Write back every line of the listing exactly, excluding images.
==== DATA ====
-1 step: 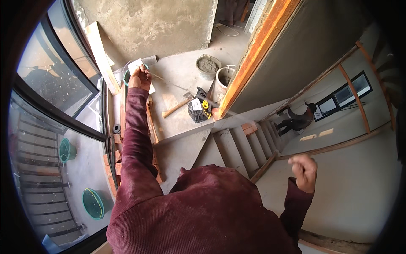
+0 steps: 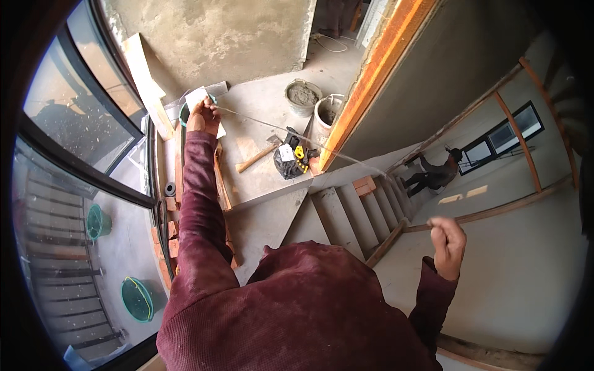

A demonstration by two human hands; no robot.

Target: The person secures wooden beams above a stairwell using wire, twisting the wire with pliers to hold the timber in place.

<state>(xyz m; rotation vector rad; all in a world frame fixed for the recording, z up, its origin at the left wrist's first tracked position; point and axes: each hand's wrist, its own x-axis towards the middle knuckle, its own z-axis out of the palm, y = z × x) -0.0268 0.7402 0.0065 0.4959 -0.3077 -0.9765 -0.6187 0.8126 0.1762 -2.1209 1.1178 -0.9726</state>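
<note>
My left hand [image 2: 203, 116] is stretched far forward, its fingers closed on a thin pale string [image 2: 278, 127]. Close behind those fingers are a small white flat piece [image 2: 197, 96] and a green bucket [image 2: 184, 114], partly covered. From the left hand the string runs rightward across the floor and the orange-edged wall end, fading over the stairs. Raised at the right, my right hand [image 2: 448, 246] has its fingers curled and thumb and forefinger pinched together. What lies in that pinch, if anything, is too fine to see.
Stairs [image 2: 352, 213] descend at the right, where another person [image 2: 436, 173] is by the wall. Two mortar buckets [image 2: 303, 98], a hammer [image 2: 257, 158] and a black bag [image 2: 288, 162] stand or lie ahead. Bricks [image 2: 171, 238] line the window side.
My right hand has risen slightly. The string, blurred before, now shows as a clearer line from my left hand toward the stairs. My left hand is nearly still.
</note>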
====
— WRITTEN RESPONSE —
-1 step: 
+0 steps: 

A demonstration by two human hands; no robot.

Target: The person secures wooden beams above a stairwell using wire, twisting the wire with pliers to hold the timber in place.

<state>(xyz m; rotation vector rad; all in a world frame fixed for the recording, z up, its origin at the left wrist's first tracked position; point and axes: each hand's wrist, its own x-axis towards the middle knuckle, its own z-axis out of the palm, y = z × x) -0.0268 0.7402 0.0065 0.4959 -0.3077 -0.9765 -0.6187 0.8126 0.1762 -2.1209 1.1178 -0.9726</state>
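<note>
My left hand [image 2: 203, 116] is stretched far forward, its fingers closed on a thin pale string [image 2: 278, 127]. Close behind those fingers are a small white flat piece [image 2: 197, 96] and a green bucket [image 2: 184, 114], partly covered. From the left hand the string runs rightward across the floor and the orange-edged wall end, fading over the stairs. Raised at the right, my right hand [image 2: 448, 246] has its fingers curled and thumb and forefinger pinched together. What lies in that pinch, if anything, is too fine to see.
Stairs [image 2: 352, 213] descend at the right, where another person [image 2: 436, 173] is by the wall. Two mortar buckets [image 2: 303, 98], a hammer [image 2: 257, 158] and a black bag [image 2: 288, 162] stand or lie ahead. Bricks [image 2: 171, 238] line the window side.
My right hand has risen slightly. The string, blurred before, now shows as a clearer line from my left hand toward the stairs. My left hand is nearly still.
</note>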

This output is complete, and the exercise is done.